First of all I want to give a quick update about Sophia's recovery, she is doing so well and so much better than I expected. She has accepted the fact that she has a cast on and has adapted to this reality. She still looks at her tent and the toys in it and wants to get them but doesn't get frustrated when she can't do it, she just wants me to play with her and read books together and I can definitely do that. The biggest challenge has been carrying her and keeping the cast clean and dry and we've done our best to do so. Sophia has been going to school for a week and is very happy to be able to have a somewhat regular routine. The cast is off on Monday and she is going to wear a brace which we are going to wean her off little by little and after that we can really put this episode in the past for good.

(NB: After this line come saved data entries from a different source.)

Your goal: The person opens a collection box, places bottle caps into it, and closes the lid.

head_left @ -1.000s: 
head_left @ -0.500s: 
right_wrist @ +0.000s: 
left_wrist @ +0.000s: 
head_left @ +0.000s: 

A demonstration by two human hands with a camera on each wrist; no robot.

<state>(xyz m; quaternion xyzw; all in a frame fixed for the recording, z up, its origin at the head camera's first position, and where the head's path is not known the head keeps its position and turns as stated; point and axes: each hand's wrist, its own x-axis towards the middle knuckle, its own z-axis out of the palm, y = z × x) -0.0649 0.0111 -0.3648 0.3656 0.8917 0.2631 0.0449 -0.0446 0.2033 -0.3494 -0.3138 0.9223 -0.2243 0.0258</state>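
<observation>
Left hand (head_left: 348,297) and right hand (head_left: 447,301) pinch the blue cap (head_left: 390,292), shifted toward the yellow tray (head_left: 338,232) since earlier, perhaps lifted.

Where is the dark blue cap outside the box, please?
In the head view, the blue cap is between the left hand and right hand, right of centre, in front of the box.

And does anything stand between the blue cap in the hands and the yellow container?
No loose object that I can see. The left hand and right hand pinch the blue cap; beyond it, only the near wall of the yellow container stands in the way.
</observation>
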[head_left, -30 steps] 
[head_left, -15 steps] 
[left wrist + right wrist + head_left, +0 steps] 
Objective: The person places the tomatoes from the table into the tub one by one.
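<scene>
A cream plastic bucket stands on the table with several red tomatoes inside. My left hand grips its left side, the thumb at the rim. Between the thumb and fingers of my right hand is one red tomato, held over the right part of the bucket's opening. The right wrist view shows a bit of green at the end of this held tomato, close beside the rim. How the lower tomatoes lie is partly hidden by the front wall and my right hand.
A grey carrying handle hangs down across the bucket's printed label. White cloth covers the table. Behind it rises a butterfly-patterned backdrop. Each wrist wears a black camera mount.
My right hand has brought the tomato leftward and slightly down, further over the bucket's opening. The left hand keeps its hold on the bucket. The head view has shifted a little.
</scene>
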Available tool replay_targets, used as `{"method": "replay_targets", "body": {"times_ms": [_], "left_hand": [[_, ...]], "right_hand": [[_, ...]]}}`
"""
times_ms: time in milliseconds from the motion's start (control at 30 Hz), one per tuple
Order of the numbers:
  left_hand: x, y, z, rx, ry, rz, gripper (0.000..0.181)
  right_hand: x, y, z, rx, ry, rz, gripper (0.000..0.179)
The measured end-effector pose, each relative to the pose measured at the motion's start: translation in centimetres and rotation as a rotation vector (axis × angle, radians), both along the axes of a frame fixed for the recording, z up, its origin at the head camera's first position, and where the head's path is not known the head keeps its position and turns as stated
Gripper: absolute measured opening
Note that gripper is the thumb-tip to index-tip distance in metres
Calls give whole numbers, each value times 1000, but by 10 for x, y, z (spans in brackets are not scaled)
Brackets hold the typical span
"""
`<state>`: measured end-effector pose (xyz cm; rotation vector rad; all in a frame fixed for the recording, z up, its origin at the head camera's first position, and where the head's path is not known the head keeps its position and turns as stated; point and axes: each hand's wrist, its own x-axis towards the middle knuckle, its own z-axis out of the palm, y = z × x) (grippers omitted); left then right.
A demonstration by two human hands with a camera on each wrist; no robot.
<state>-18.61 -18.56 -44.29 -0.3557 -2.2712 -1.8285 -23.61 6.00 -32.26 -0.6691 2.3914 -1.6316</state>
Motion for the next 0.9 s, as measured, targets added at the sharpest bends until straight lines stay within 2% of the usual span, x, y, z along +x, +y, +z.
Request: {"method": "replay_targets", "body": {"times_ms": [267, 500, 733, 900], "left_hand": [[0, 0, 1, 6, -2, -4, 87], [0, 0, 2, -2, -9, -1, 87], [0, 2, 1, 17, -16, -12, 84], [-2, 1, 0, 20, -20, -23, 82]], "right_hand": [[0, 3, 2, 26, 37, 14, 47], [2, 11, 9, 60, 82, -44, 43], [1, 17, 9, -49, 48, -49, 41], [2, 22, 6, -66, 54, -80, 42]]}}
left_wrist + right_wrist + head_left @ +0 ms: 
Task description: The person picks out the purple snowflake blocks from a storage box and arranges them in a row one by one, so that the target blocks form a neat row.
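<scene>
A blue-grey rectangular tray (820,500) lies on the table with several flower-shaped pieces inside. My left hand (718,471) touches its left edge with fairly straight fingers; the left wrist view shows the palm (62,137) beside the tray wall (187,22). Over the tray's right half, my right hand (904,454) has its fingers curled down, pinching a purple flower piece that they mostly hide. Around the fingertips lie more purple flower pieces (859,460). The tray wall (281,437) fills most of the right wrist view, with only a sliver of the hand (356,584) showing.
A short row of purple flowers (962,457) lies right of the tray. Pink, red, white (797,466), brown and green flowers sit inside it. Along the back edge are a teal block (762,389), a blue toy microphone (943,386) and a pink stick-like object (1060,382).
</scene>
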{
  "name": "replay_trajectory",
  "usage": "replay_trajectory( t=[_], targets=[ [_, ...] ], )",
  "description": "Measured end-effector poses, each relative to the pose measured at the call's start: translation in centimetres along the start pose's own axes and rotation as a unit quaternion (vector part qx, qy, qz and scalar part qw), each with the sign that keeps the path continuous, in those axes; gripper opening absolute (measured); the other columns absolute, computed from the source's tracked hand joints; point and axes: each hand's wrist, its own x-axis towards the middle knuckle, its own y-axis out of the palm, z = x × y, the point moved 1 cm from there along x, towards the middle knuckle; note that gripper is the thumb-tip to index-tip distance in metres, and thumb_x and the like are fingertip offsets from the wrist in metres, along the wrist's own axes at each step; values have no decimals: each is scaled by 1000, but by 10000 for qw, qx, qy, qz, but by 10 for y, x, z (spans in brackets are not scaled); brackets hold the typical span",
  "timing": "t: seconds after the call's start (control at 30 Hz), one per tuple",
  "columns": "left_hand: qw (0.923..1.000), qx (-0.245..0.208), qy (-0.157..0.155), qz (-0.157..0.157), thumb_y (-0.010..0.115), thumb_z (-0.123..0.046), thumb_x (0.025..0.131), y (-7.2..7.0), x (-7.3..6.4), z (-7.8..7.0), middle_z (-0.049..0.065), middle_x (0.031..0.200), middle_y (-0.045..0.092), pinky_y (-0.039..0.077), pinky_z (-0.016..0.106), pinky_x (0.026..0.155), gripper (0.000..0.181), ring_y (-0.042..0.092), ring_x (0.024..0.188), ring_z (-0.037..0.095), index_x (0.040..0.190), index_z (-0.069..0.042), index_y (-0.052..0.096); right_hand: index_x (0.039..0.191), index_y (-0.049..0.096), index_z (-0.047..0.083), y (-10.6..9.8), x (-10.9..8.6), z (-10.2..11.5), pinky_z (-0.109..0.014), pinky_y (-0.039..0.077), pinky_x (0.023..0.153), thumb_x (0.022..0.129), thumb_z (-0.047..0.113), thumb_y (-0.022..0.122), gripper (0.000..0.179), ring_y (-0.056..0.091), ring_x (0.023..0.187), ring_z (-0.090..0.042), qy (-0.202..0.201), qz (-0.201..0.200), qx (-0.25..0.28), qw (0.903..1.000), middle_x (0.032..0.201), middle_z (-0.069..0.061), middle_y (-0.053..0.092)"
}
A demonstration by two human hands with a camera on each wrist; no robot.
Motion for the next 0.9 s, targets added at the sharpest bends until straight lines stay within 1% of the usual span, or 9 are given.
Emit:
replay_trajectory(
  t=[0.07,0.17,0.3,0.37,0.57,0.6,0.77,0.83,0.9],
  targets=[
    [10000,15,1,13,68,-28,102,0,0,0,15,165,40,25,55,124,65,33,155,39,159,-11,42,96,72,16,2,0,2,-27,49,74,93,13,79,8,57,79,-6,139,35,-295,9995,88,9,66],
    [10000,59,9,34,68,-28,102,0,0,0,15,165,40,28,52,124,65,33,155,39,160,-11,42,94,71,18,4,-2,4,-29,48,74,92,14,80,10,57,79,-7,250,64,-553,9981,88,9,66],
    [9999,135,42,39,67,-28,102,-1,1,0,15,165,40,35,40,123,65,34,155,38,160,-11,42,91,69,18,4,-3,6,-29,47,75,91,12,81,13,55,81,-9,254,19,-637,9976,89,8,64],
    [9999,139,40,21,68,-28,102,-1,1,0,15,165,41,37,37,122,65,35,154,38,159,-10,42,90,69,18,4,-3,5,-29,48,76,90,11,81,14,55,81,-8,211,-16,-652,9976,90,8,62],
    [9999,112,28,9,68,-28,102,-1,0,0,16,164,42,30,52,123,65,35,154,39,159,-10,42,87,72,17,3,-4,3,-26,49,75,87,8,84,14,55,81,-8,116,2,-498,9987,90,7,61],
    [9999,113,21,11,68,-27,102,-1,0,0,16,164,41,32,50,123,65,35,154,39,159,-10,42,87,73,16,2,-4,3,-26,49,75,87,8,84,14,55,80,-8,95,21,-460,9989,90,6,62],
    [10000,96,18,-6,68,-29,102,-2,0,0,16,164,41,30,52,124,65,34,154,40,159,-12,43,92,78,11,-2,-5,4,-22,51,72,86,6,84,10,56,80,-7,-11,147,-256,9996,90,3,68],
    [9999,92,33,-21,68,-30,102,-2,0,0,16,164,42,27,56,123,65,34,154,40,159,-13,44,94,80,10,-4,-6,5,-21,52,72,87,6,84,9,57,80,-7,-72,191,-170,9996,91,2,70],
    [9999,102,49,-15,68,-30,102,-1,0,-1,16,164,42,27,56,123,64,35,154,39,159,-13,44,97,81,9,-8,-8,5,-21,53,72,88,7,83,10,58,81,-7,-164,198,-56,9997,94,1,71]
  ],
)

Today there was an open house at Sophia's school and even though I talk to her teacher everyday and Sophia has an IEP and her curriculum is a little different from the rest of the kids I wanted to go and see what kind of activities Sophia is exposed to everyday.  The teacher showed us all the things the kids are working on, projects, paintings, self portraits, etc, and I could see my daughter's work in every one of them.  Even though there are other special needs kids in the classroom, it's very clear that Sophia is behind the rest but that didn't bother me at all today. The teacher explained that in every activity, all the kids, no matter where in their development they are, all of them get exposed to it and get the chance to participate and the teachers help them with their individual needs. Sophia may be a little behind but she hasn't stopped progressing since day one and these teachers and therapists have made sure of that.

One of the things that I liked the most was the beautiful drawings that the kids made of their families. Sophia's wasn't a drawing but a photocopy of a picture of Eric and me. Sophia decorated them with dot markers, the teacher told me that she recognized us and was smiling the whole time. I could see her work on the photocopy and I could picture her coloring it with the markers. Today I was able to enjoy my daughter's work without longing for what it would have been if she wasn't special needs. Up until today I was able to do that only at home, isolated from the rest of the world, it was still hard for me to sit in a group of typical and special needs parents and not being a little sad for not belonging to the first one. But not today.

 Yes, Sophia is a special needs child. She has specific and unique needs, she is getting the help she needs and she is responding to it. She is a special needs kid and that is not stopping her from participating in the school activities, socializing, playing and having friends just like the rest of the kids, only in her own special way.